This just comes from the format for writing these values. It takes x-midlet-<first 20 characters from app vendor's name><space><first 20 characters from app name>

I also wanted to try ebuddy but don't know exact vendor name and app name from "about" page of ebuddy bcos it just doesn't open until we have a network connection. If you can get the exact vendor name and app name from somewhere...then try it in this format and please post here. I will try it on MTNL network


----------



## pr.itdude (Sep 16, 2009)

vista__n00b said:


> On the other hand I have been able to use Opera Mini, Nimbuzz and Google app from getjar after using these proxy settings...



U r trying to say that, with this single settings u r able to use Opera, Nimbuzz & google maps.....(all) ?

Nimbuzz is what i want....actually its quite hectic if we have to change setting for a particular apps all time.......

I'll definitely try this, may get work......!!! 



vista__n00b said:


> I also wanted to try ebuddy but don't know exact vendor name and app name from "about" page of ebuddy bcos it just doesn't open until we have a network connection.

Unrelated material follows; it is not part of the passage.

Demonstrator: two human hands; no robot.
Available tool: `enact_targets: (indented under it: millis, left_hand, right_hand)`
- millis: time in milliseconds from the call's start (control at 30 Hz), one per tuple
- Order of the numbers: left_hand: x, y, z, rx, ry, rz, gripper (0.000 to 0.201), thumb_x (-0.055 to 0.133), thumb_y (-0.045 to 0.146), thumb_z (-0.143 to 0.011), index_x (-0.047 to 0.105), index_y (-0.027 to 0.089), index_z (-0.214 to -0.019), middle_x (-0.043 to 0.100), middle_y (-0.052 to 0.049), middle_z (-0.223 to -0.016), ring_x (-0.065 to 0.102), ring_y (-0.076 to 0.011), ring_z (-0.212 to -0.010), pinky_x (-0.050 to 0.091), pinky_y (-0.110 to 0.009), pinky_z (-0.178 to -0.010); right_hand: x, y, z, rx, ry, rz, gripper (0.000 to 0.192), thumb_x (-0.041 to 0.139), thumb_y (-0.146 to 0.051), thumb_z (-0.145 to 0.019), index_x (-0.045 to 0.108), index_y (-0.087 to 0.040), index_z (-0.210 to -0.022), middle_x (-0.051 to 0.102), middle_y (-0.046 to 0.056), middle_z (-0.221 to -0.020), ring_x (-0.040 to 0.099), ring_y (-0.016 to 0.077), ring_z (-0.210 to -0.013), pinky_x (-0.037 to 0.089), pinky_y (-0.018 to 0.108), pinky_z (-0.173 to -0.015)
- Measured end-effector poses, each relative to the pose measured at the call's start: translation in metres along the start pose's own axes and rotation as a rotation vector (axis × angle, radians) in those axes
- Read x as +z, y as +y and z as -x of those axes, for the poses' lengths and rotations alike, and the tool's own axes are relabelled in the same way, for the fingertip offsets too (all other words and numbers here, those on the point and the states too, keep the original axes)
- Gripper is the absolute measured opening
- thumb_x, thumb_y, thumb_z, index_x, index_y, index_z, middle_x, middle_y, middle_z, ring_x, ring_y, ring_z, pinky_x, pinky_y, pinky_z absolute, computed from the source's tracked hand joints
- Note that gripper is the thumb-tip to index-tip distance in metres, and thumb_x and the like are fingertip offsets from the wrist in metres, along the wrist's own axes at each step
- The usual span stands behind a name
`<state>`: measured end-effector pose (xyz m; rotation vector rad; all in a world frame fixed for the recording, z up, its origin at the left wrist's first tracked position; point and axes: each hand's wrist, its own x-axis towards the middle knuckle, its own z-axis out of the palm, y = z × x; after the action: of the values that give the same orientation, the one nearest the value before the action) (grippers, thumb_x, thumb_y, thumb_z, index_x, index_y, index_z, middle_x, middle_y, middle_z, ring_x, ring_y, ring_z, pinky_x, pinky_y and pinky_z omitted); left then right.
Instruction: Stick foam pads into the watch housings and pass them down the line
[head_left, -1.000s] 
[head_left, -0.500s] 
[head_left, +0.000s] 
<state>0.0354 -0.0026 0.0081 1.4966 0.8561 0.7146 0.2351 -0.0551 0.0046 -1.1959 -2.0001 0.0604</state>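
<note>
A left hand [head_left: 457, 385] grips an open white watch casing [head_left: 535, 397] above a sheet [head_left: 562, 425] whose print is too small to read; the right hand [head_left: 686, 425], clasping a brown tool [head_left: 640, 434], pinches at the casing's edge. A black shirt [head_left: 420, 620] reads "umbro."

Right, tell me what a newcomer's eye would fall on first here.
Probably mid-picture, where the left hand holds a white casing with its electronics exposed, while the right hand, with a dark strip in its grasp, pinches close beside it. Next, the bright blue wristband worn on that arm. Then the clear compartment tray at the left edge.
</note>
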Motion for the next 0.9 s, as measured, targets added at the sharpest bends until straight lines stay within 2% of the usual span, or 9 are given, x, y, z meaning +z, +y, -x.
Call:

So, with this settings ebuddy didnt worked.....???


----------



## Amir.php (Sep 16, 2009)

Great trick vista_n00b. I am happy to see that you guys also trying to find solution....And vista_00b please give the name of applications which are really working on your s40 v5 with these new parameter. If your trick is working&.. then it will really be so helpfull for v5 users....Both pritdude and vista00b accept my thanks for your patience. Also a Good news opera recently launches new version of opera mini beta 5. it is awesome... try it on your s40 also...good by.


----------



## Amir.php (Sep 18, 2009)

Hello all Nokia s40 v5 users, Your solution is here.
Nokia has continue to annoying peoples in there latest s40 v5 devices(more)
1. First you need to Download some file:
   1. *Wml file* - for Editing(it is currently for Airtel now)
   2. *wbxml2-0.9.0-bin.win32.rar*
   3. *WML Editor*
2. Install WML editor and  open the Downloaded .wml(NokiaJAVAProxy2)file in it. it looks like this:



> <?xml version="1.0"?>
> <!DOCTYPE wap-provisioningdoc PUBLIC "-//WAPFORUM//DTD PROV 1.0//EN"
> "*www.wapforum.org/DTD/prov.dtd">
> <wap-provisioningdoc version="1.0">
> ...


3. Edit according to your service provider specification, which i have marked as *RED*.
   you can also edit Your service providers name(optionally but will be better for you), which i have marked as *Green*. and Save it.
*Now we are ready to convert this wml file into prove file:*

1. *Make a folde*r in any Drive and copy/paste this wml file in this folder.
2. Extract and copy/paste *wbxml2-0.9.0-bin.win32* folder also in that folder(for your ease only).
3. open *wbxml2-0.9.0-bin.win32 *and you will see *xml2wbxml.exe*.
4. To run this file open command window and go your created folder by *cd command* and run it. It will show how to use it.
      for example:
              Syntax: *xml2wbxl -o output.wbxml input.xml*
eg.
*xml2wbxml -o C:\Amir\NokiaJAVAProxy2.prov C:\Amir\NokiaJAVAProxy2.wml*
       This will generate a .prov file with name *NokiaJAVAProxy2.prov *in the folder name C:\Amir.
5. That's all.
       Now you can transfer this .prov file in your mobile using  bluetooth or infrared.
Save this setting and make it *default *from configuration.
Fore more help see the Screen Shots on first page, step wise:

I want to give the credit for making this *wml setting file* for *s40 v5* is to digit users: 
*pr.itdude*  & *vista__n00b*


----------



## pr.itdude (Sep 18, 2009)

Amir.php said:


> *Note:* You need to generate separate provisional(.prov) file for each Your internet based java apllications, such as Opera mini, google map, yahoo go ect.
> In this case v2, v3 users are lucky, because they need only one prov file for each java application to access internet.
> The credit for making prov file for s40 v5 is for digit user: vista__n00b.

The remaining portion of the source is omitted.